◆ Exercise aim
Identify and copy all lines of the material where the string "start" is found.

◆ Recorded data

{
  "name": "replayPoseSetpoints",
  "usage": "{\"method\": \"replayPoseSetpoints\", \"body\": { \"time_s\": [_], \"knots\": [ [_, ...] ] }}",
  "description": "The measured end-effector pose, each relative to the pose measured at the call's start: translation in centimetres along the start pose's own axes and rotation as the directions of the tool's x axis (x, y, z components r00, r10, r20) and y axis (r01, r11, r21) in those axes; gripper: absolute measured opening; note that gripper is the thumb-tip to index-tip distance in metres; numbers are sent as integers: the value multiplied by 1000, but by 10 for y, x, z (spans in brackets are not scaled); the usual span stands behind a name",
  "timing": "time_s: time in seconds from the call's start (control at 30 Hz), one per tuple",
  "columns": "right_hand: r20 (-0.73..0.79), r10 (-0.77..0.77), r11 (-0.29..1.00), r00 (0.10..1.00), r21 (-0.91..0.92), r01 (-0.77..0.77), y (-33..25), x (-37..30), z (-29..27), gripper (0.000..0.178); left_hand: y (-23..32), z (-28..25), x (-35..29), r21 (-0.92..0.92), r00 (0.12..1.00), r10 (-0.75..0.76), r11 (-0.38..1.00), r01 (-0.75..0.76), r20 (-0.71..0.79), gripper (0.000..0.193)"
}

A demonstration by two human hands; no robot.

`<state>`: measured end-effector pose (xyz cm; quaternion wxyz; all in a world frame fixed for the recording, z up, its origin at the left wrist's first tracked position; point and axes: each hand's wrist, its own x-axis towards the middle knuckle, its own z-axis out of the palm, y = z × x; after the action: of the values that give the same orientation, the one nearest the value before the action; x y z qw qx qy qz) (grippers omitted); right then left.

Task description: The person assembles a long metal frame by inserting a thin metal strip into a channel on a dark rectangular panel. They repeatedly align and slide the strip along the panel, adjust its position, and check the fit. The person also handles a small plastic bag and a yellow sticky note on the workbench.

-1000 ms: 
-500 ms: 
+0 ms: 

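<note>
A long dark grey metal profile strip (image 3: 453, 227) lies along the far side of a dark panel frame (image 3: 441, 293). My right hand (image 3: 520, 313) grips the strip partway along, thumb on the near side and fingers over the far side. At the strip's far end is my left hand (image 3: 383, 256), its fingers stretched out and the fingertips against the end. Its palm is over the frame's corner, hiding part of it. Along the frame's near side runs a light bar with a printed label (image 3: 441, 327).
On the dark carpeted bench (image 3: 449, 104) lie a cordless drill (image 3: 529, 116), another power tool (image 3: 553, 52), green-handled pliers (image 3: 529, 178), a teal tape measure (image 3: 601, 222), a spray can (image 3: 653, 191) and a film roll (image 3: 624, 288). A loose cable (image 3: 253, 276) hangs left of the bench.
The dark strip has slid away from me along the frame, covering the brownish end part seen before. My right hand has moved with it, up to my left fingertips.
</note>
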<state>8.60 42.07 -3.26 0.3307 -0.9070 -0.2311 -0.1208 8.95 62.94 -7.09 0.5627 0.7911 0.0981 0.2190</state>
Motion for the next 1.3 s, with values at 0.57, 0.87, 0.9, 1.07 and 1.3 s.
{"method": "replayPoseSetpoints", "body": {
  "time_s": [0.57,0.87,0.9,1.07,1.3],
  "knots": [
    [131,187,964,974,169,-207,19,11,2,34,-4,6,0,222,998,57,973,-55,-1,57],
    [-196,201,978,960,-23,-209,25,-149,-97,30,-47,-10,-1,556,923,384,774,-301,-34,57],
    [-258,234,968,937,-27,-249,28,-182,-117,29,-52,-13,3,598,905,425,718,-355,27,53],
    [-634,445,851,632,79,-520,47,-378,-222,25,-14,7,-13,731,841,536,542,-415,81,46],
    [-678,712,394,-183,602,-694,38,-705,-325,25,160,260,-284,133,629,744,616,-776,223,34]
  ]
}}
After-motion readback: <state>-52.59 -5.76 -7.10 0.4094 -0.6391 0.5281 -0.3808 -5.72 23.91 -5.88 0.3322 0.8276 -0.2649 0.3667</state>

◆ Final answer
  "description": "The measured end-effector pose, each relative to the pose measured at the call's start: translation in centimetres along the start pose's own axes and rotation as the directions of the tool's x axis (x, y, z components r00, r10, r20) and y axis (r01, r11, r21) in those axes; gripper: absolute measured opening; note that gripper is the thumb-tip to index-tip distance in metres; numbers are sent as integers: the value multiplied by 1000, but by 10 for y, x, z (spans in brackets are not scaled); the usual span stands behind a name",
  "timing": "time_s: time in seconds from the call's start (control at 30 Hz), one per tuple",

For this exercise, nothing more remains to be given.